* _YOUR ASSIGNMENT_: Copy every line of the listing exactly.

* _DATASET EXTRACT_:
==*==
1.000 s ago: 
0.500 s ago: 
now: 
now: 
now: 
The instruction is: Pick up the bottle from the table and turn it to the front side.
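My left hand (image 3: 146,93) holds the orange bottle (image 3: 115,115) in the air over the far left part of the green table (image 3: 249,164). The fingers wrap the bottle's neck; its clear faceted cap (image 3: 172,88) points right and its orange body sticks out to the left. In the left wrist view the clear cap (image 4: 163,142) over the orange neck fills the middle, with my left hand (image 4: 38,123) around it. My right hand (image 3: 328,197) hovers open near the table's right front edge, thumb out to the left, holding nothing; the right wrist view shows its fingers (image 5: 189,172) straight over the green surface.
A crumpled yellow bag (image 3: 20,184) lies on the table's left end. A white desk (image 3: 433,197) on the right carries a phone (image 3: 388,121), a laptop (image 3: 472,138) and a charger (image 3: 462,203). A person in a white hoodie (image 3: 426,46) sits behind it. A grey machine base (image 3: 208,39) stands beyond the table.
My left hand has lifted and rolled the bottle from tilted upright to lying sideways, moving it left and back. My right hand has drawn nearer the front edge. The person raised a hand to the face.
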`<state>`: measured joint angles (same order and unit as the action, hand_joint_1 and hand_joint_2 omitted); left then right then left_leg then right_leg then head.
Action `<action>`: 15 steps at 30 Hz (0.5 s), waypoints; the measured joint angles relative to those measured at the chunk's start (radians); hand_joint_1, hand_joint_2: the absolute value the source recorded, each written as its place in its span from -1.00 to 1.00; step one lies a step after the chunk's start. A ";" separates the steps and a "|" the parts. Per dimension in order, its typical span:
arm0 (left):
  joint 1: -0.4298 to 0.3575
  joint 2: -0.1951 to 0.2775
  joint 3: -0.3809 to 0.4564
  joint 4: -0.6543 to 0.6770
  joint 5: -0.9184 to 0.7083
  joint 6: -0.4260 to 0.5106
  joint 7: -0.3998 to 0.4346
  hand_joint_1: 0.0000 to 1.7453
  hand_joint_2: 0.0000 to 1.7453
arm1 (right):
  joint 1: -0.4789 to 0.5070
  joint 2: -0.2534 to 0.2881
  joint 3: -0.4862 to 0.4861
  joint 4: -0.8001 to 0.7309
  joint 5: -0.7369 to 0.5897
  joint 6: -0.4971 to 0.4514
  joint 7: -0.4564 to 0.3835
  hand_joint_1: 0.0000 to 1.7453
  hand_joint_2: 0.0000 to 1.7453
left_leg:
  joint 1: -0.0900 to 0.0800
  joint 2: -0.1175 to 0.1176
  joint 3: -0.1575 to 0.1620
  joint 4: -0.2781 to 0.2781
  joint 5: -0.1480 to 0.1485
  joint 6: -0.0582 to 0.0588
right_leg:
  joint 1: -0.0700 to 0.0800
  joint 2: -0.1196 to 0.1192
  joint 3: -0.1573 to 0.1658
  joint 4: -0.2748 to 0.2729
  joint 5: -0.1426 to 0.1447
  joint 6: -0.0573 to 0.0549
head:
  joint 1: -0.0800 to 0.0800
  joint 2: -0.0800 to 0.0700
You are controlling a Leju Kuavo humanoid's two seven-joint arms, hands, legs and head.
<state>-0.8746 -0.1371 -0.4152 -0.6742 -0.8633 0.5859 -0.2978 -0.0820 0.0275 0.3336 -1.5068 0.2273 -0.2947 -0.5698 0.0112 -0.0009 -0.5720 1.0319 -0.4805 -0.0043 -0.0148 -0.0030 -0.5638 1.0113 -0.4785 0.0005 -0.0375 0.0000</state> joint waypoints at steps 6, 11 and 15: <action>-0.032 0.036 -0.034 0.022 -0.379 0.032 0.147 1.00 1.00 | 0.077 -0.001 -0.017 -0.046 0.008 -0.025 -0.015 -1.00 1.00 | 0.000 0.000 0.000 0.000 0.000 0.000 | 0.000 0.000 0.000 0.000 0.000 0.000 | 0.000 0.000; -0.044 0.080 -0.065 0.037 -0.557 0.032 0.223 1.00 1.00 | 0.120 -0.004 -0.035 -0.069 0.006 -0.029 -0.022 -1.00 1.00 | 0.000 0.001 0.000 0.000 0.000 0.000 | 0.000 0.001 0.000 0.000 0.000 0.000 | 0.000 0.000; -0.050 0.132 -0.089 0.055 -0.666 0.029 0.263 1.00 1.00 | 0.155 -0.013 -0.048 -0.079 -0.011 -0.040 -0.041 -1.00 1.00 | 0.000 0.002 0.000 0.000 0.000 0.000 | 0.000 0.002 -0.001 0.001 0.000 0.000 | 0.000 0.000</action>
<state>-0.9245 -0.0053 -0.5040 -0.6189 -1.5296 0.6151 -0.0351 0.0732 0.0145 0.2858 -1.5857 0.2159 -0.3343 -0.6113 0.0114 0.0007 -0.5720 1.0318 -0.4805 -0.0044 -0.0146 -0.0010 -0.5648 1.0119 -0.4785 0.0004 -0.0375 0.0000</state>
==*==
* _RESULT_:
1.000 s ago: 
0.500 s ago: 
now: 
now: 
now: 
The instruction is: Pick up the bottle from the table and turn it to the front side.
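My left hand (image 3: 146,93) holds the orange bottle (image 3: 115,115) in the air over the far left part of the green table (image 3: 249,164). The fingers wrap the bottle's neck; its clear faceted cap (image 3: 172,88) points right and its orange body sticks out to the left. In the left wrist view the clear cap (image 4: 163,142) over the orange neck fills the middle, with my left hand (image 4: 38,123) around it. My right hand (image 3: 328,197) hovers open near the table's right front edge, thumb out to the left, holding nothing; the right wrist view shows its fingers (image 5: 189,172) straight over the green surface.
A crumpled yellow bag (image 3: 20,184) lies on the table's left end. A white desk (image 3: 433,197) on the right carries a phone (image 3: 388,121), a laptop (image 3: 472,138) and a charger (image 3: 462,203). A person in a white hoodie (image 3: 426,46) sits behind it. A grey machine base (image 3: 208,39) stands beyond the table.
My left hand has lifted and rolled the bottle from tilted upright to lying sideways, moving it left and back. My right hand has drawn nearer the front edge. The person raised a hand to the face.
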`<state>`: measured joint angles (same order and unit as the action, hand_joint_1 and hand_joint_2 omitted); left then right then left_leg then right_leg then head.
Action `<action>`: 15 steps at 30 Hz (0.5 s), waypoints; the measured joint angles relative to those measured at the chunk's start (radians); hand_joint_1, hand_joint_2: the absolute value the source recorded, each written as its place in its span from -1.00 to 1.00; step one lies a step after the chunk's start. A ";" separates the steps and a "|" the parts. Per dimension in order, its typical span:
arm0 (left):
  joint 1: -0.4298 to 0.3575
  joint 2: -0.1951 to 0.2775
  joint 3: -0.3809 to 0.4564
  joint 4: -0.6543 to 0.6770
  joint 5: -0.9184 to 0.7083
  joint 6: -0.4260 to 0.5106
  joint 7: -0.3998 to 0.4346
  hand_joint_1: 0.0000 to 1.7453
  hand_joint_2: 0.0000 to 1.7453
arm1 (right):
  joint 1: -0.4789 to 0.5070
  joint 2: -0.2534 to 0.2881
  joint 3: -0.4862 to 0.4861
  joint 4: -0.8001 to 0.7309
  joint 5: -0.7369 to 0.5897
  joint 6: -0.4971 to 0.4514
  joint 7: -0.4564 to 0.3835
  hand_joint_1: 0.0000 to 1.7453
  hand_joint_2: 0.0000 to 1.7453
left_leg:
  joint 1: -0.0900 to 0.0800
  joint 2: -0.1175 to 0.1176
  joint 3: -0.1575 to 0.1620
  joint 4: -0.2781 to 0.2781
  joint 5: -0.1480 to 0.1485
  joint 6: -0.0582 to 0.0588
right_leg:
  joint 1: -0.0700 to 0.0800
  joint 2: -0.1196 to 0.1192
  joint 3: -0.1573 to 0.1658
  joint 4: -0.2748 to 0.2729
  joint 5: -0.1426 to 0.1447
  joint 6: -0.0573 to 0.0549
head:
  joint 1: -0.0800 to 0.0800
  joint 2: -0.0800 to 0.0700
You are controlling a Leju Kuavo humanoid's two seven-joint arms, hands, legs and head.
<state>-0.8746 -0.1371 -0.4152 -0.6742 -0.8633 0.5859 -0.2978 -0.0820 0.0275 0.3336 -1.5068 0.2273 -0.2947 -0.5698 0.0112 -0.0009 -0.5720 1.0319 -0.4805 -0.0043 -0.0148 -0.0030 -0.5638 1.0113 -0.4785 0.0005 -0.0375 0.0000</state> joint waypoints at steps 6, 11 and 15: <action>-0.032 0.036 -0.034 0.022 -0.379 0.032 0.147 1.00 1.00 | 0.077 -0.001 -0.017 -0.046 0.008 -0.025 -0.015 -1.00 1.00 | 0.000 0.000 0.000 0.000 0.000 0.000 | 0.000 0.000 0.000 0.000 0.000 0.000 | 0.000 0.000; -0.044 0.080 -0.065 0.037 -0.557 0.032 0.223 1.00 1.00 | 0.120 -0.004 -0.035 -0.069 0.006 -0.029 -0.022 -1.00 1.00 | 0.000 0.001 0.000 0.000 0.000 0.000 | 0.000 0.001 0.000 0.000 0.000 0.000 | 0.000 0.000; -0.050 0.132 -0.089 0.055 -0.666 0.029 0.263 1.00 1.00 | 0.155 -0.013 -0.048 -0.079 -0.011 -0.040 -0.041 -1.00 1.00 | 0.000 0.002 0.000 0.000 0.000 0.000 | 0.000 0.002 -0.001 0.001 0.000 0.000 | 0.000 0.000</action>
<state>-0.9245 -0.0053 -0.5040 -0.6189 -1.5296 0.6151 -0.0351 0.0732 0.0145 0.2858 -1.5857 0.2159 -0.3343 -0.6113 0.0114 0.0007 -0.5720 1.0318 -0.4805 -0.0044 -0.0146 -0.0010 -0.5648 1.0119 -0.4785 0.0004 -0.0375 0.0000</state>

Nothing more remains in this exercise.